■ Action item:
Exactly the lines starting at the line containing "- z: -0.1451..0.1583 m" and ending at the line containing "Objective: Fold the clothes" are to be written out from the listing below, both included.

================

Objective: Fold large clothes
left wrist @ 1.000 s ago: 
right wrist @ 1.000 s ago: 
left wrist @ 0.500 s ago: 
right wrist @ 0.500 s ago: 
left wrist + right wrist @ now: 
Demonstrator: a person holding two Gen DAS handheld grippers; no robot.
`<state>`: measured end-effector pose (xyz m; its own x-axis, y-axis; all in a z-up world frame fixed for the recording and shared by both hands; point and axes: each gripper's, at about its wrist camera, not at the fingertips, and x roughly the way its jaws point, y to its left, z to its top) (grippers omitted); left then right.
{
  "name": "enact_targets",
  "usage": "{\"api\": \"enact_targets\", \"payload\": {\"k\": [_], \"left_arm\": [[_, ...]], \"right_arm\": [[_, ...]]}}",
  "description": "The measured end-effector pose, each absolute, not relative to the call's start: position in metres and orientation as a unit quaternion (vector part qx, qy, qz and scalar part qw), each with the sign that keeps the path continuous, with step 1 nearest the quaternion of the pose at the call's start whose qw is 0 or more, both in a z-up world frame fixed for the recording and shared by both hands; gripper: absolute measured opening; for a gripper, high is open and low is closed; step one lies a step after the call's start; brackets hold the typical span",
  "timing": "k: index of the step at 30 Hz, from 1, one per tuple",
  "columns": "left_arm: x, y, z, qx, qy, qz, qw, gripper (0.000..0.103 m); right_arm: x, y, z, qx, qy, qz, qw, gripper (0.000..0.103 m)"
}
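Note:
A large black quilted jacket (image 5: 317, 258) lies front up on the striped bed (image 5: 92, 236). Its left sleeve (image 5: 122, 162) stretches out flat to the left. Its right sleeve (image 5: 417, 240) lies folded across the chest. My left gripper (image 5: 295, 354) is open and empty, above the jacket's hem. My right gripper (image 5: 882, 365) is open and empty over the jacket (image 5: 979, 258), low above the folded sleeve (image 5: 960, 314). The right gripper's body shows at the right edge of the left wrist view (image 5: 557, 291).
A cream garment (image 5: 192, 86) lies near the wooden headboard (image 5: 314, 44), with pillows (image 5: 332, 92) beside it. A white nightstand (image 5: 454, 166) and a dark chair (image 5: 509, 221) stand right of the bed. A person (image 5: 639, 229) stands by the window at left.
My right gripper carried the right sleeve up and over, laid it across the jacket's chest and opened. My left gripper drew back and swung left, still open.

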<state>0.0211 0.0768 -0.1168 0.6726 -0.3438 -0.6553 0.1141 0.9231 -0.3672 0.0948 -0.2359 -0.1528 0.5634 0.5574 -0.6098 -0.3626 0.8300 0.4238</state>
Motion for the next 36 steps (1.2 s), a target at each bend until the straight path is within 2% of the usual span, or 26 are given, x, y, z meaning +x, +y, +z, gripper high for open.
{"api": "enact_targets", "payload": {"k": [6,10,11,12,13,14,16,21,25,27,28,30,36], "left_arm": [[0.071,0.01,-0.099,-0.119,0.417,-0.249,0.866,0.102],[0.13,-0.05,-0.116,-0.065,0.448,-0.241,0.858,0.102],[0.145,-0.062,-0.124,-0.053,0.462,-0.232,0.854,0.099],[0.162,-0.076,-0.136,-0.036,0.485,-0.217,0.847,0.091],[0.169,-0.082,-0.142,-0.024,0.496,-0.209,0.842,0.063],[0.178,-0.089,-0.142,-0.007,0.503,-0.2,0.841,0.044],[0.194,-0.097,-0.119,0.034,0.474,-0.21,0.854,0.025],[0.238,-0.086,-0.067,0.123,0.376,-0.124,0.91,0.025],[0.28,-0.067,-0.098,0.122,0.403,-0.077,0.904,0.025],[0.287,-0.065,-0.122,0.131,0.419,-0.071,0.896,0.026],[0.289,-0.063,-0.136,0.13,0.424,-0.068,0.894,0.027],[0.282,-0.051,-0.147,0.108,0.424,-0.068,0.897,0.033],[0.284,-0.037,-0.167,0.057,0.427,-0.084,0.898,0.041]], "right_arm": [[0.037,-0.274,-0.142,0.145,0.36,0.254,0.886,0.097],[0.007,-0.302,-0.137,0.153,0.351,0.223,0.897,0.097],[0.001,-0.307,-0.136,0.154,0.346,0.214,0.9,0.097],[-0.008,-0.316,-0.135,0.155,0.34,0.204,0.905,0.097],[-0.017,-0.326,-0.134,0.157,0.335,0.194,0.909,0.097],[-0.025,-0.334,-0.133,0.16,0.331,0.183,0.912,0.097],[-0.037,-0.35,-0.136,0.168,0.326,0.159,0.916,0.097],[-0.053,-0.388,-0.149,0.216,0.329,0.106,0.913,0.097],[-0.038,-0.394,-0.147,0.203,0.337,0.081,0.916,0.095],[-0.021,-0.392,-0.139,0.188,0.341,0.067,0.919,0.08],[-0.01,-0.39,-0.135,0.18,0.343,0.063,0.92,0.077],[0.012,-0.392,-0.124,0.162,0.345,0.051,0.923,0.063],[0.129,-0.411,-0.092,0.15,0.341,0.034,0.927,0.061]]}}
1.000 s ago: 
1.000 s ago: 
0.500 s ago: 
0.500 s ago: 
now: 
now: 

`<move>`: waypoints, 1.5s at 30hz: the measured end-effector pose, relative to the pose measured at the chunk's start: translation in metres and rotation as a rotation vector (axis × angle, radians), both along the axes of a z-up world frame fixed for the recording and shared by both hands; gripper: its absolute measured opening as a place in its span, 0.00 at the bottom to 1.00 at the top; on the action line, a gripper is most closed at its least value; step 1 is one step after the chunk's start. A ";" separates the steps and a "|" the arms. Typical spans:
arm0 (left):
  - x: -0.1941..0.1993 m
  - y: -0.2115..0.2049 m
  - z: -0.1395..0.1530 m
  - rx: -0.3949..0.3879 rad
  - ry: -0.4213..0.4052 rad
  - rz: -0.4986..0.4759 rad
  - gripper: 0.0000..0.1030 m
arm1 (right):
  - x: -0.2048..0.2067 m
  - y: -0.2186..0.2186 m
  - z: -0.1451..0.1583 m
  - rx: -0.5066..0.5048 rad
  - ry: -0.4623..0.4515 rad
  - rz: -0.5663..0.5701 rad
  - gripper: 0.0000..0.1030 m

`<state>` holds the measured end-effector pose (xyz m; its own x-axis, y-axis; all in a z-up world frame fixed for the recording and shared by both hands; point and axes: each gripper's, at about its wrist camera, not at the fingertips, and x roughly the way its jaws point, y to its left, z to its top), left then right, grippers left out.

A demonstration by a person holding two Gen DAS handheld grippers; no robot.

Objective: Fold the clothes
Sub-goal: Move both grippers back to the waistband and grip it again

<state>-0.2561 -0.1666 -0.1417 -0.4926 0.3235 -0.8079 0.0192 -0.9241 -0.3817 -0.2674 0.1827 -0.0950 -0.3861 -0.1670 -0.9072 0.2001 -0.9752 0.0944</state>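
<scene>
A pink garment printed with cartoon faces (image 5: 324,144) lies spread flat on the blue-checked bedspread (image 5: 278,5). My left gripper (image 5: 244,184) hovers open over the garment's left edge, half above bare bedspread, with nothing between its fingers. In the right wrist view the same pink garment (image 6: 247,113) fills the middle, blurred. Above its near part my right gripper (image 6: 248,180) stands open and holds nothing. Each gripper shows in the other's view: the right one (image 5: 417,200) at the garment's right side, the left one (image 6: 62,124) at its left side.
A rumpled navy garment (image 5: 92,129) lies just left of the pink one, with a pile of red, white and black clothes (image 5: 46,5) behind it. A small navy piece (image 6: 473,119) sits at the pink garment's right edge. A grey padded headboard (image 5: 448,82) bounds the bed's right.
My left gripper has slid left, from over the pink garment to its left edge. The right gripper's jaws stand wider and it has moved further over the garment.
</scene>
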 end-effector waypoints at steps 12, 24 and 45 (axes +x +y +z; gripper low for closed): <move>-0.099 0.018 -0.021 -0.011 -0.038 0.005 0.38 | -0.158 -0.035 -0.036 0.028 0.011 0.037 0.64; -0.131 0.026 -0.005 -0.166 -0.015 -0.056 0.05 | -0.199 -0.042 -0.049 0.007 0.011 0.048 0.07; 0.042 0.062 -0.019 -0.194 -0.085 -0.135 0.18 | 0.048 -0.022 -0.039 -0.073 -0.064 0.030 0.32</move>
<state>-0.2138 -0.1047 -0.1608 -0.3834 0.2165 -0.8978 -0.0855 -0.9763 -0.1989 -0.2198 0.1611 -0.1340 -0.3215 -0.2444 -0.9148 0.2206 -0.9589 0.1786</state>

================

■ Reply to the task:
  - z: -0.1451..0.1583 m
  - rx: -0.5066..0.5048 rad
  - ry: -0.4623..0.4515 rad
  - rz: -0.5663..0.5701 rad
  - gripper: 0.0000..0.1030 m

`<state>` holds the measured end-effector pose (xyz m; its own x-axis, y-axis; all in a z-up world frame fixed for the recording and shared by both hands; point and axes: each gripper's, at about its wrist camera, not at the fingertips, and x roughly the way its jaws point, y to its left, z to its top), left then right, grippers left out.

A demonstration by a person holding two Gen DAS handheld grippers; no robot.

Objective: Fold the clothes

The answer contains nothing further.